So '--identifier-language' isn't quite right, and my concern with plain '--language' is that

settings set target.language <lang>

might have users thinking it affects everything from unmangling to how the DWARF is read.

'--expr-language' seemed to to fit best to me. Would you agree?

I think I would prefer --language and have the help text for this option specify what it means (it means expression language for --address and source language for file + line breakpoints).

dawn added a comment.Jul 16 2015, 2:13 PM

I think I would prefer --language and have the help text for this option specify what it means (it means expression language for --address and source language for file + line breakpoints).

Ok, will do. At some point we may want a language option which affects everything from unmangling to how the DWARF is read, and it would make sense to reserve --language for that, but we can always change the names then.

I'll leave this review open until I have a revised one, just in case anyone else wants to comment on this...

dawn updated this revision to Diff 30277.Jul 21 2015, 12:25 PM
dawn retitled this revision from Parse breakpoint expressions using the language of the frame's CU. to Specify a language to use when parsing breakpoint identifiers..
dawn updated this object.
dawn edited edge metadata.

This revised patch uses target and breakpoint options for determining the language instead of the selected frame's CU.

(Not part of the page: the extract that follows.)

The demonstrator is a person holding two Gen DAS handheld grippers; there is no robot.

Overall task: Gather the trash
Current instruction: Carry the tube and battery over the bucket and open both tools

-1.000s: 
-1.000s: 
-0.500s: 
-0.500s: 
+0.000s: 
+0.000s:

clayborg accepted this revision.Jul 21 2015, 1:40 PM
clayborg edited edge metadata.

Looks good as long as the test suite is happy. I worry about MacOSX tests.

This revision is now accepted and ready to land.Jul 21 2015, 1:40 PM
This revision was automatically updated to reflect the committed changes.
dawn added a comment.Jul 21 2015, 3:06 PM

Looks good as long as the test suite is happy. I worry about MacOSX tests.

All tests passed locally. Will watch for build failures...